A slow burn film with beautiful set design and tight cinematography. The backdrop of Christmas allows for some beautiful moments. Christmas lights flicker around them, switching between an ominous red and an otherworldly green. This beautiful colour design reflects the tension within the household and the constant shift of mood. This is not gore filled, but because of that, every tiny piece of body horror is sickening and exaggerated. There was a definite moment when the entire cinema took a sharp, collective breath, but I’ll leave that for you to see.

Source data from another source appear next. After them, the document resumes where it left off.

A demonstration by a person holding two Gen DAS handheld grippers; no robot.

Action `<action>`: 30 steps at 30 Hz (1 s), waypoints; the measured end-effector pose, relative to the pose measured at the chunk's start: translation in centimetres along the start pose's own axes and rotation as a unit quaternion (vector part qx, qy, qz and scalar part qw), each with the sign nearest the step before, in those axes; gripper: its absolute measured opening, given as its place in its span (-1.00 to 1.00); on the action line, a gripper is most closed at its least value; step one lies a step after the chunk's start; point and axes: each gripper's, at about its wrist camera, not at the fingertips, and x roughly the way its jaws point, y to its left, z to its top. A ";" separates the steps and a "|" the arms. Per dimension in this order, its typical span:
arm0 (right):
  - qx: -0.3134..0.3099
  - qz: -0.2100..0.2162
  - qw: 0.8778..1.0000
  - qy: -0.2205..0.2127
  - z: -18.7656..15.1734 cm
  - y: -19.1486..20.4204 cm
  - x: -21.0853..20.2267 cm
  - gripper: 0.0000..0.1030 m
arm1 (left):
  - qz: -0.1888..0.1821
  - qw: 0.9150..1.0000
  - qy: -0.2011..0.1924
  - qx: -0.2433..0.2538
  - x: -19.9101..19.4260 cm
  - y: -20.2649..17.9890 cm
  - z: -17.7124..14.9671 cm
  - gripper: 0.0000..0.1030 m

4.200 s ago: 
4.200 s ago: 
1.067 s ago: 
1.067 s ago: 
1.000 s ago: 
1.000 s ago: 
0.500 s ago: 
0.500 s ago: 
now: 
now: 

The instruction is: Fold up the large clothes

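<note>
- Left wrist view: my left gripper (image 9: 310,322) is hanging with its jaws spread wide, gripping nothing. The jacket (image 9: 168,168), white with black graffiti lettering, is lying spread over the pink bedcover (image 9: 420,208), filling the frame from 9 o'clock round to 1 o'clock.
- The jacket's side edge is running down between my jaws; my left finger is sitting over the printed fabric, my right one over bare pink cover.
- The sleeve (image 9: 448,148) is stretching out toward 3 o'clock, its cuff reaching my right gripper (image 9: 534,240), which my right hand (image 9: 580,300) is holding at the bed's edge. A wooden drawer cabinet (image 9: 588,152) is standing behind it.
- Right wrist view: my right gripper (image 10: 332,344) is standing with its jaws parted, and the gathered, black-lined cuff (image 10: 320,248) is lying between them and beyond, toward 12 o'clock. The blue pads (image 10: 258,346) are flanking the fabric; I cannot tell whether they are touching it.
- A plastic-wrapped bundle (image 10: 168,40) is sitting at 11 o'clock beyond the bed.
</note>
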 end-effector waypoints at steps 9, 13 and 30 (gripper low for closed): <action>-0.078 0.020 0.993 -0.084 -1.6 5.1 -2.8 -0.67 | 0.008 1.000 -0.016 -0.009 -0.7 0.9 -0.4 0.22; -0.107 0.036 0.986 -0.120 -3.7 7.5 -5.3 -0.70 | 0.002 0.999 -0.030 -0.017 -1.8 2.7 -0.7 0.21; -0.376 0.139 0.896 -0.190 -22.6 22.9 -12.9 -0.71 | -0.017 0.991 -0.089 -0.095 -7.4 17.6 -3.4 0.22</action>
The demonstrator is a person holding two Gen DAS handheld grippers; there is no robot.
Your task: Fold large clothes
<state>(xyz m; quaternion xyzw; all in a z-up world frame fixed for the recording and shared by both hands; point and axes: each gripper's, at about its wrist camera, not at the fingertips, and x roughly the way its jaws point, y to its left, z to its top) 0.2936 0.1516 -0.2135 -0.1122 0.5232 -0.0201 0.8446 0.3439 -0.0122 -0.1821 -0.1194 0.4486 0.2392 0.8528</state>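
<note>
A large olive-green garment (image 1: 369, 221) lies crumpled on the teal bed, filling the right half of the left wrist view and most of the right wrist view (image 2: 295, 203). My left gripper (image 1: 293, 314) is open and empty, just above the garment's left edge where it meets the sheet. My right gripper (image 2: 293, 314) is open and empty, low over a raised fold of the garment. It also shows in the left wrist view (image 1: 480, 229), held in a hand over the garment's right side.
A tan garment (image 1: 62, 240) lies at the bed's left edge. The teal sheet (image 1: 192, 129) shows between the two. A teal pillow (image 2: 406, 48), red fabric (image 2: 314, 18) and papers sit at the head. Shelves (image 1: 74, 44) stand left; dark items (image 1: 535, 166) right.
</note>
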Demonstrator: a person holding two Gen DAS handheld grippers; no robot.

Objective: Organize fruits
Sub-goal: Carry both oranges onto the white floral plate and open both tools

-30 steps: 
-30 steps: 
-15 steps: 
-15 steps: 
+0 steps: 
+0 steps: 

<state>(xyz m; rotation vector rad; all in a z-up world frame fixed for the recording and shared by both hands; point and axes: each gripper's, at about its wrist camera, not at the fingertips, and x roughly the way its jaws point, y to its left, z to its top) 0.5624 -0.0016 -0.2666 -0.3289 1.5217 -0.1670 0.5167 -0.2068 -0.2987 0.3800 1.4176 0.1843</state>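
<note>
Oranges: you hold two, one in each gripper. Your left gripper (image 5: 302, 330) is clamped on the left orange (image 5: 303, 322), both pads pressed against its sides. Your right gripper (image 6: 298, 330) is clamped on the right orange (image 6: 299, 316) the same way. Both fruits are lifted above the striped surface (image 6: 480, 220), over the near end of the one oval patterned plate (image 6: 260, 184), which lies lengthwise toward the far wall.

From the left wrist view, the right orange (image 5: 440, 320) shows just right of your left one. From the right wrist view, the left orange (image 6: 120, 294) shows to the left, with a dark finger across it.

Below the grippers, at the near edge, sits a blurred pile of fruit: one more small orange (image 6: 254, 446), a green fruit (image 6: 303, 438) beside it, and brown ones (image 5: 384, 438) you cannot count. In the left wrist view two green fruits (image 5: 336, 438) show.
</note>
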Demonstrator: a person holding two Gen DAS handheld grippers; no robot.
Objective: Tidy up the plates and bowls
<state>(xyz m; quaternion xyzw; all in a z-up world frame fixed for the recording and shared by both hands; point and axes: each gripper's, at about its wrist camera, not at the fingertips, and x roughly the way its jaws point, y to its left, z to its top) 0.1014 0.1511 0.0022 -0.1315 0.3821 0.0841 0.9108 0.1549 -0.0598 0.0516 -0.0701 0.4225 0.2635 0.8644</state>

The narrative is simplistic, and occasionally plodding in its real-time portrayal, but this allows us to focus on the themes. Await Further Instructions tackles the idea of ‘otherness’ in a Post-Brexit Britain, with Anjii and Nick on the receiving end of the families hostility due to Anjii being ‘not white’. There is a feeling of reality in the portrayal of a family so coerced by the media that they truly believe they are heroes for following its instructions. They fear the unknown and those that threaten their way of life. This is the outcome when science fiction happens to good Christian people.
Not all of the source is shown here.